In the Kafka Streams library, data streams are modeled using two primary abstractions: KStream and KTable. These abstractions represent the two sides of a famous architectural coin: the duality between streams and tables.

Understanding when to use a KStream versus a KTable is the key to designing stateful calculations, joins, and aggregates in your stream-processing applications. Let's compare their core mechanics and differences.

Comparison between KStream and KTable
Real-World Analogy: Transaction Log vs. Bank Account Balance

Imagine managing your bank account:

  • KStream is like your bank statement (Transaction Log). It records every transaction as a separate line item: "Received +$100 (t:1)", "Spent -$10 (t:2)". Each line is appended to the list and never modified.
  • KTable is like your current account balance page.

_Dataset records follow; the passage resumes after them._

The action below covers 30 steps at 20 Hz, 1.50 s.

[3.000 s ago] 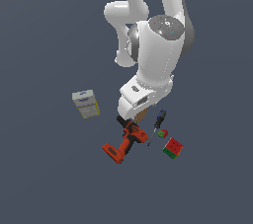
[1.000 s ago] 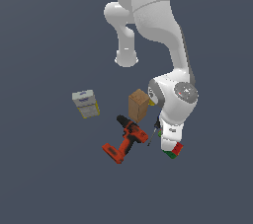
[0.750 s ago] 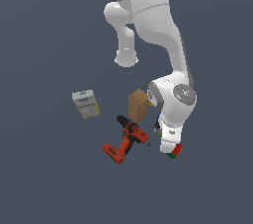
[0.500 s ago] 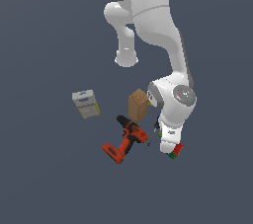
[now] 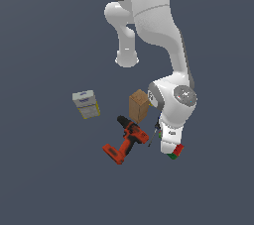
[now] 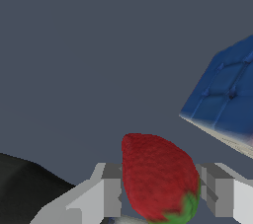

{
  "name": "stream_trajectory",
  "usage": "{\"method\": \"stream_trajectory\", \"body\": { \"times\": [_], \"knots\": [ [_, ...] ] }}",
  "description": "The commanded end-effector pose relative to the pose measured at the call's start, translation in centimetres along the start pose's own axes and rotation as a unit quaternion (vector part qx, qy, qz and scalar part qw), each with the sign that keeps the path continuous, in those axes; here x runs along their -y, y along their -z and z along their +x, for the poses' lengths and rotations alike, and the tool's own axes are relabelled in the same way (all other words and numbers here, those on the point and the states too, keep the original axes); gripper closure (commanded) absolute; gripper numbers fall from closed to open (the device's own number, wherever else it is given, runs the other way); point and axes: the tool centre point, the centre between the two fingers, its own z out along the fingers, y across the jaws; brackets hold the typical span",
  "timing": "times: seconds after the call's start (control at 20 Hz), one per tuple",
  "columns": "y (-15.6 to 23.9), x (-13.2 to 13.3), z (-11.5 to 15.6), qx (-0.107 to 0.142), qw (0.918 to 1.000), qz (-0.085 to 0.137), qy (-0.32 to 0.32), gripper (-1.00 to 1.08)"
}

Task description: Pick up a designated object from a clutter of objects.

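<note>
Strawberry [image 6: 157, 183] is seen in the wrist view set between the two fingers [image 6: 108, 188] of the pincer [image 6: 160, 191], flanked closely for a side grip, though contact cannot be told; low beside the drill [image 5: 126, 142].

The strawberry [image 6: 157, 183] is a small red fruit-shaped ball with a dimpled skin and a patch of green at one end. In the wrist view it lies tilted between the two grey fingers [image 6: 106, 193] of the gripper [image 6: 160, 193], which stand close on either side of it. In the exterior view it is hidden behind the arm's hand.

The clutter lies around it on the dark surface [image 5: 49, 179]: an orange-black drill [image 5: 125, 140], a tan box [image 5: 139, 105] standing upright just beyond the drill, a grey-yellow box [image 5: 86, 103] well apart toward the exterior view's left, and a red-green cube [image 5: 174, 152] peeping out under the hand.
</note>
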Motion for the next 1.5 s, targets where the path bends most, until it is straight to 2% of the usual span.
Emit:
{"method": "stream_trajectory", "body": {
  "times": [0.0, 0.3, 0.6, 1.45],
  "knots": [
    [0.3, -0.1, -0.2, 0.000, 1.0000, 0.000, 0.000, 1.08],
    [2.3, -0.1, -1.6, 0.000, 1.0000, 0.000, 0.000, 1.08],
    [6.3, -0.3, -4.2, 0.001, 1.0000, 0.000, 0.000, 1.08],
    [23.9, -1.3, -15.5, 0.000, 1.0000, 0.004, 0.002, 1.08]
  ]
}}
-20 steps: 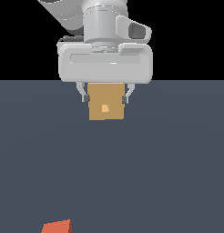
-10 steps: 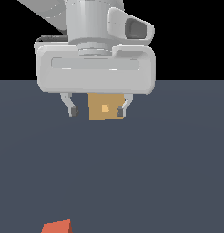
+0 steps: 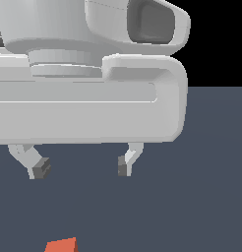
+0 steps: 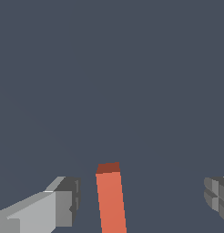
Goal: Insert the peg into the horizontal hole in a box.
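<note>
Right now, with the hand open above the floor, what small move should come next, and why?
Probably lower the hand straight down around the peg. In the wrist view its orange-red end lies between the spread fingers, untouched, so descent should come before closing.

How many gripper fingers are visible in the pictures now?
2. In the exterior view, one finger hangs under the hand toward that view's left, the other finger toward its right. They stand apart, the gripper open, with the orange peg between them in the wrist view.
</note>
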Robot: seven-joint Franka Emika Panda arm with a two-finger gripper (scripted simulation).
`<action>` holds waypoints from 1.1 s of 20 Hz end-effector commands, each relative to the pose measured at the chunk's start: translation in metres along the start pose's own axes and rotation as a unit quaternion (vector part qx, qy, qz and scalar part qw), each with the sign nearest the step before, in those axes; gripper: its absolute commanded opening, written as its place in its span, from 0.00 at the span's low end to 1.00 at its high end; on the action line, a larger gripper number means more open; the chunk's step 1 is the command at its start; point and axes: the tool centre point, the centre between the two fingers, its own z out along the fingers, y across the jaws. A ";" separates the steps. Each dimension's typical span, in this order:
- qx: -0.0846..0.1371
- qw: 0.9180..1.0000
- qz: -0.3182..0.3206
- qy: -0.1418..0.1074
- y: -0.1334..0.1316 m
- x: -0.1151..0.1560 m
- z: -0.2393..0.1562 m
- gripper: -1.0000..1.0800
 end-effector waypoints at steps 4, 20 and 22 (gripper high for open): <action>-0.002 1.000 -0.020 0.000 -0.009 -0.059 0.016 0.96; -0.006 0.999 -0.052 0.001 -0.012 -0.157 0.043 0.96; -0.006 0.999 -0.053 0.001 -0.012 -0.159 0.044 0.96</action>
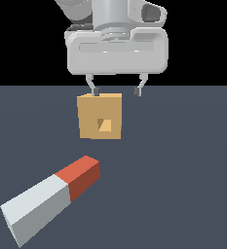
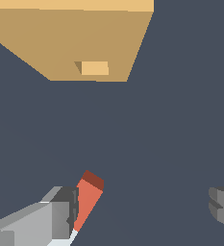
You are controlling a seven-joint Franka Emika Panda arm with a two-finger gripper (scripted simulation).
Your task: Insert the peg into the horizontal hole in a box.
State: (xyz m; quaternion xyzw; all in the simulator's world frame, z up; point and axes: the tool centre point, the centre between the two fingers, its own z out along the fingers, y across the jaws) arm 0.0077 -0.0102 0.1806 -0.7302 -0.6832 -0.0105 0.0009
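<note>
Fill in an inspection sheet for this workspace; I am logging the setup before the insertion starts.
Surface: flat dark grey-blue floor, bare apart from the job's things.
Job's things: peg lies flat, apart from the box, red end toward it; tan box upright, its square hole facing the peg.
Clutter: nothing seen.
Gripper: gripper open, empty, raised above the floor near the box.
Cables: nothing seen.
Surroundings: plain black background.

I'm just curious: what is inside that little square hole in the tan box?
Nothing shows inside the hole of the box: only tan inner walls, shaded deeper in. Its far end is hidden. The peg lies on the floor, apart from the box, and the open claw holds nothing.
</note>
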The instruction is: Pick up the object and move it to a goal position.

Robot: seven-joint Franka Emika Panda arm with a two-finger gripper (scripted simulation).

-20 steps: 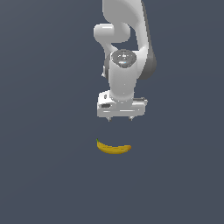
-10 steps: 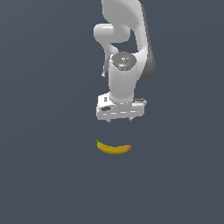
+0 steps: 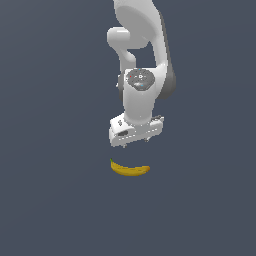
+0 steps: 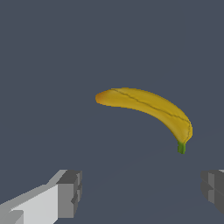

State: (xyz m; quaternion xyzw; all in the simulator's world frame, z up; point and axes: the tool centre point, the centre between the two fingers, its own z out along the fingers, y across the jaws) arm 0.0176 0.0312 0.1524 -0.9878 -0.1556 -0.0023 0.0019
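Observation:
The yellow banana (image 3: 129,170) lies curved on the dark grey floor, its greenish stem tip toward the exterior view's left. In the wrist view the banana (image 4: 146,107) lies ahead of the fingers, apart from them, with its green stem (image 4: 181,148) nearer one finger. My gripper (image 3: 134,144) hangs straight down just above and behind the banana, not touching it. It is open and empty. In the wrist view the gripper (image 4: 142,192) shows both fingers (image 4: 70,194) spread wide apart.
The flat dark grey floor (image 3: 50,200) lies all around. The white arm (image 3: 142,60) rises behind the gripper. No other object and no goal marker shows.
The gripper has come down a little toward the banana and turned slightly about its own axis. The banana has not moved.

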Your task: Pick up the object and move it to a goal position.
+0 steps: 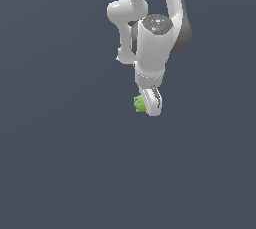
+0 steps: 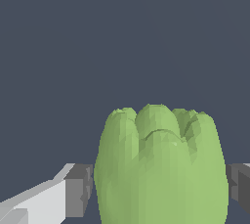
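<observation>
Between claw (image 2: 158,189) pads, object (image 2: 161,169) (base cropped).

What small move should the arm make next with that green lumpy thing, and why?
Probably close the gripper a touch, then lift. In the wrist view the green object fills the space between the grey fingertips, each beside a flank; whether they already press it cannot be told, so confirm the grip first.

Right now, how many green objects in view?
1. The green object sits between the gripper fingers, pads against both its sides. Nothing else green shows.
</observation>
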`<state>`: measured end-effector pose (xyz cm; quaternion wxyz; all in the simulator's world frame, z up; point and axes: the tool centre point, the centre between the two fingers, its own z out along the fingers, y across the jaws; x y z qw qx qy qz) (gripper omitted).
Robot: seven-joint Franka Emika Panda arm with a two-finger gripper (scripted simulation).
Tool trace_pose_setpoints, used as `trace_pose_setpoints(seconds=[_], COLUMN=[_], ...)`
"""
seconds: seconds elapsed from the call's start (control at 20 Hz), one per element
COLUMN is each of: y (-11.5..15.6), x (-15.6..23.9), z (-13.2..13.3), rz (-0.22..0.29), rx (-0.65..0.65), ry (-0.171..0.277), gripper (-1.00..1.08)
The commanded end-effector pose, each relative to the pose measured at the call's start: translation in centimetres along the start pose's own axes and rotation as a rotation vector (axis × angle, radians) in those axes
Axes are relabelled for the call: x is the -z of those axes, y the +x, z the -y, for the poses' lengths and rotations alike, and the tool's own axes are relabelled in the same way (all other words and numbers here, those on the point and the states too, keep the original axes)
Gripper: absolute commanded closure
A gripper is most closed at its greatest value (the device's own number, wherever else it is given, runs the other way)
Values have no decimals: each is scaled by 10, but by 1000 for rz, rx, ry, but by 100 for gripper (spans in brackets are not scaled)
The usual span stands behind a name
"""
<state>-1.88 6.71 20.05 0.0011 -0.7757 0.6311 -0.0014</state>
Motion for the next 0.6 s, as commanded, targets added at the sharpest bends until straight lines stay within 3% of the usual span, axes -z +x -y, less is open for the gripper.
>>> trace_pose_setpoints(seconds=[0.0,0.55], y=[-6,-16], x=[19,53], z=[-1,1], rz=[-1,0], rx=[0,1], ry=[-2,-3], gripper=[108,108])
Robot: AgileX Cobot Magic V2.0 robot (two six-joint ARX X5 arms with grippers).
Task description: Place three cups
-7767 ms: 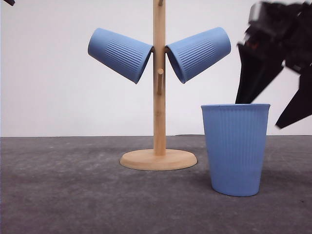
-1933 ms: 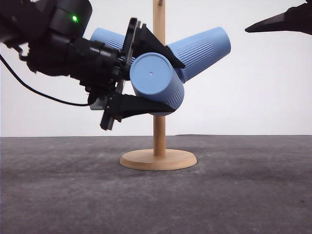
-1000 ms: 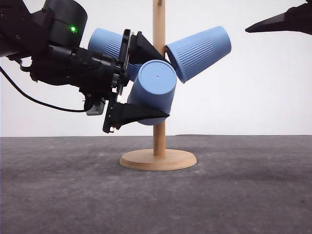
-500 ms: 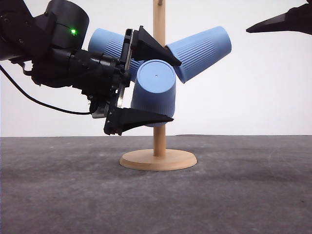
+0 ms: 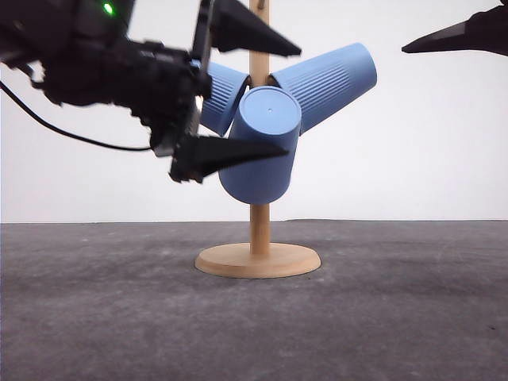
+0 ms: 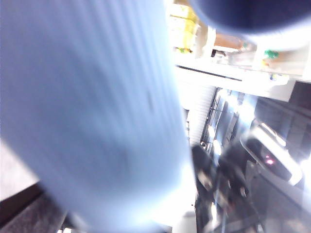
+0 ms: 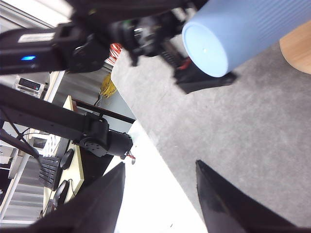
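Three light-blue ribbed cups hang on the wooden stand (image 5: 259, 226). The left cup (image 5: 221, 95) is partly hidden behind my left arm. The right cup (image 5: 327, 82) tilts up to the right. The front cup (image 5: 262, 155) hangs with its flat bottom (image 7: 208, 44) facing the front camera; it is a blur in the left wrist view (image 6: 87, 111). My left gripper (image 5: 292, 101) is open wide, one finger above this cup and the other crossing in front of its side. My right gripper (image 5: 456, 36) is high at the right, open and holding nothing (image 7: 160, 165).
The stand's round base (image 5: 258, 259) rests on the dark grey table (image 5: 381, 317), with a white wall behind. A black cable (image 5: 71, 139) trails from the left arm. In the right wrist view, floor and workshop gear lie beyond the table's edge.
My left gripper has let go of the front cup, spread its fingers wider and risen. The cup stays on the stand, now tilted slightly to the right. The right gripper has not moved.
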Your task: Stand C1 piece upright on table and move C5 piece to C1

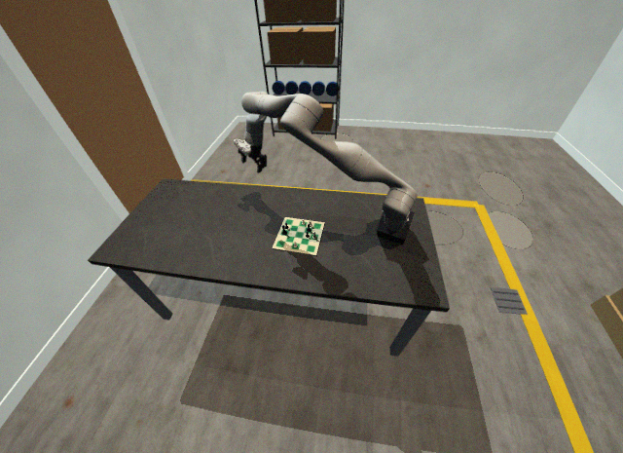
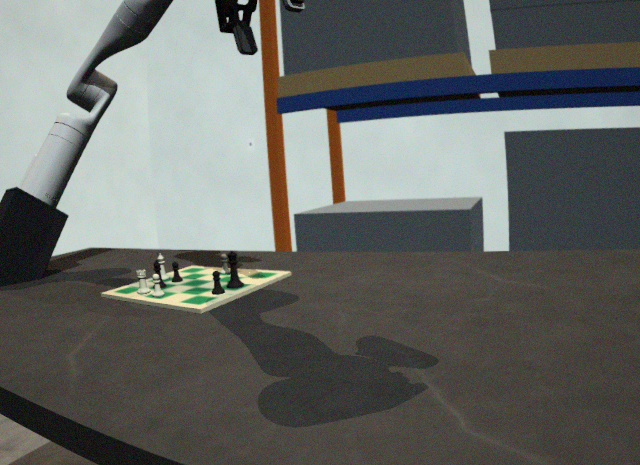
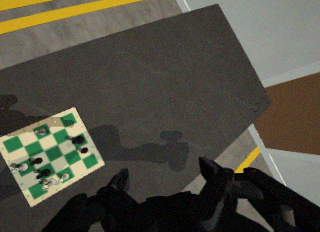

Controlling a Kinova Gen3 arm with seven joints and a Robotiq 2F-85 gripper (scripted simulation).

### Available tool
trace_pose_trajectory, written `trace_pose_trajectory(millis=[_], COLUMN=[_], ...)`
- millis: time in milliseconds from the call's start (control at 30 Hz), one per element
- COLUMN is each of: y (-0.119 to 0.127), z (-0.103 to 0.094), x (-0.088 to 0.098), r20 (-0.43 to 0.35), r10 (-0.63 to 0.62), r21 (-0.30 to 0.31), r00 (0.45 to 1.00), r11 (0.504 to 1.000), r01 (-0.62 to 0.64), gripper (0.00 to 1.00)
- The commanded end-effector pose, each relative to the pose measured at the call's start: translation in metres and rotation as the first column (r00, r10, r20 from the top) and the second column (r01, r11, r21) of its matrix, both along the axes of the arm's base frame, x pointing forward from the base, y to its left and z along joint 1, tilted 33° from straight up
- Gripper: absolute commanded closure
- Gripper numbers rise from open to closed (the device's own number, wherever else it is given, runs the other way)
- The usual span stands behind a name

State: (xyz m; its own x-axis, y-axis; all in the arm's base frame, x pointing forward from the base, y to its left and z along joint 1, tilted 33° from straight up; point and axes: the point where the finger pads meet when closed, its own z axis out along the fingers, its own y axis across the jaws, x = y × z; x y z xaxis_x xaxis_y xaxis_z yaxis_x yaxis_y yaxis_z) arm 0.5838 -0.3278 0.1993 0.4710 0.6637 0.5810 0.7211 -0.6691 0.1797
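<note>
The green and cream chessboard (image 1: 294,251) (image 2: 149,303) (image 3: 75,180) lies on the table; its edge labels are too small to read. A tall black piece (image 2: 233,274) (image 3: 77,139) and a black pawn (image 2: 217,284) (image 3: 84,150) stand near one edge. A pale pawn (image 2: 224,264) (image 3: 41,132) stands apart. A white rook (image 2: 142,283), white pawn (image 2: 157,286), tall white piece (image 2: 161,265), black piece and black pawn (image 2: 176,272) are grouped opposite. All visible pieces look upright. My gripper (image 1: 251,164) (image 2: 271,28) (image 3: 164,170) is open and empty, high above the table, away from the board.
The dark table (image 1: 201,237) (image 2: 413,305) (image 3: 150,82) carries the board and the arm's base (image 1: 395,227) (image 2: 28,238). Arm shadows cross the table and board. A shelf rack (image 1: 302,64) stands behind the table.
</note>
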Motion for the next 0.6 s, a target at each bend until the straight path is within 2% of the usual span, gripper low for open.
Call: trace_pose_trajectory(millis=[0, 133, 167, 233, 267, 300, 333, 400, 433, 467, 567], y=[-0.008, -0.008, -0.008, -0.007, -0.007, -0.006, -0.006, -0.003, -0.003, -0.002, -0.002], z=[-0.026, -0.075, -0.075, -0.102, -0.102, -0.117, -0.117, -0.146, -0.146, -0.16, -0.16], x=[-0.005, -0.012, -0.012, -0.019, -0.019, -0.023, -0.023, -0.033, -0.033, -0.039, -0.039], r20=[-0.024, -0.029, -0.029, -0.023, -0.023, -0.016, -0.016, 0.004, 0.004, 0.018, 0.018], r10=[-0.004, 0.108, 0.108, 0.171, 0.171, 0.202, 0.202, 0.263, 0.263, 0.292, 0.292], r21=[0.021, 0.069, 0.069, 0.1, 0.1, 0.118, 0.118, 0.154, 0.154, 0.172, 0.172], r00=[1.0, 0.994, 0.994, 0.985, 0.985, 0.979, 0.979, 0.965, 0.965, 0.956, 0.956], r11=[1.0, 0.992, 0.992, 0.981, 0.981, 0.973, 0.973, 0.953, 0.953, 0.941, 0.941], r01=[0.005, -0.106, -0.106, -0.167, -0.167, -0.199, -0.199, -0.261, -0.261, -0.291, -0.291], gripper=[0.0, 0.0, 0.0, 0.0, 0.0, 0.0, 0.0, 0.0, 0.0, 0.0, 0.0])
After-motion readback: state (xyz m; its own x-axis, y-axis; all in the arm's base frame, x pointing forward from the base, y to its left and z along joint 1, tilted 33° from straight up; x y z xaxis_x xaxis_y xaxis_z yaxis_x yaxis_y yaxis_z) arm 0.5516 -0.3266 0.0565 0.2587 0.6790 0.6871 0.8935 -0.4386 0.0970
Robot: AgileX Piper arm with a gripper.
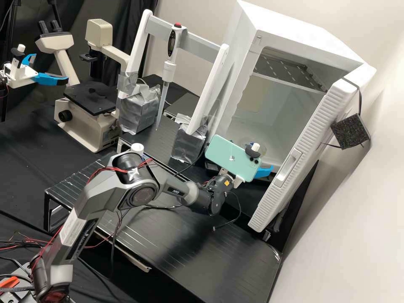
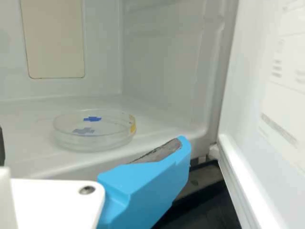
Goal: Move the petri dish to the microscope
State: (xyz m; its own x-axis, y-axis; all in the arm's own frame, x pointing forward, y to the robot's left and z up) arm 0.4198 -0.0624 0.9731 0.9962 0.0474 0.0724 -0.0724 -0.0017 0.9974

It doesn't show the history of how you got there; it only shows your latest status: "Balance: $90". When a new transaction arrives, the balance number is overwritten (upserted).

Detailed Comparison Table

Aspect KStream KTable
Semantics Infinite, unbounded event stream. Changelog snapshot representing latest values.
Message Write Append (INSERT semantics). Upsert by Key (UPDATE semantics).
Null Values Treated as a regular event with empty payload. Treated as a DELETE (Tombstone record).
Use Case Individual events (clicks, sensor inputs). Active state records (user profile configurations).

Declaring KStream and KTable in Java

Using the StreamsBuilder, you can consume topics as streams or tables easily:

StreamsBuilder builder = new StreamsBuilder();

// 1. Consume a topic as an event stream
KStream<String, String> clickStream = builder.stream("user-clicks");

// 2. Consume a topic as a changelog table (retains only latest value per key)
KTable<String, String> userProfiles = builder.table("user-profiles");

The Stream-Table Duality

A stream can be converted into a table, and a table can be converted into a stream:

  • Stream to Table: Grouping a KStream and running an aggregation (like count()) creates a KTable representing the running counts.
  • Table to Stream: Calling ktable.toStream() converts updates on the table back into a sequence of change events (changelog stream).

Conclusion

Model your raw, chronological events using a **KStream**. When you need a lookup table containing the latest state of an entity (like checking a user's current subscription tier during a join operation), consume that topic as a **KTable** to let Kafka handle upsert deduplication automatically.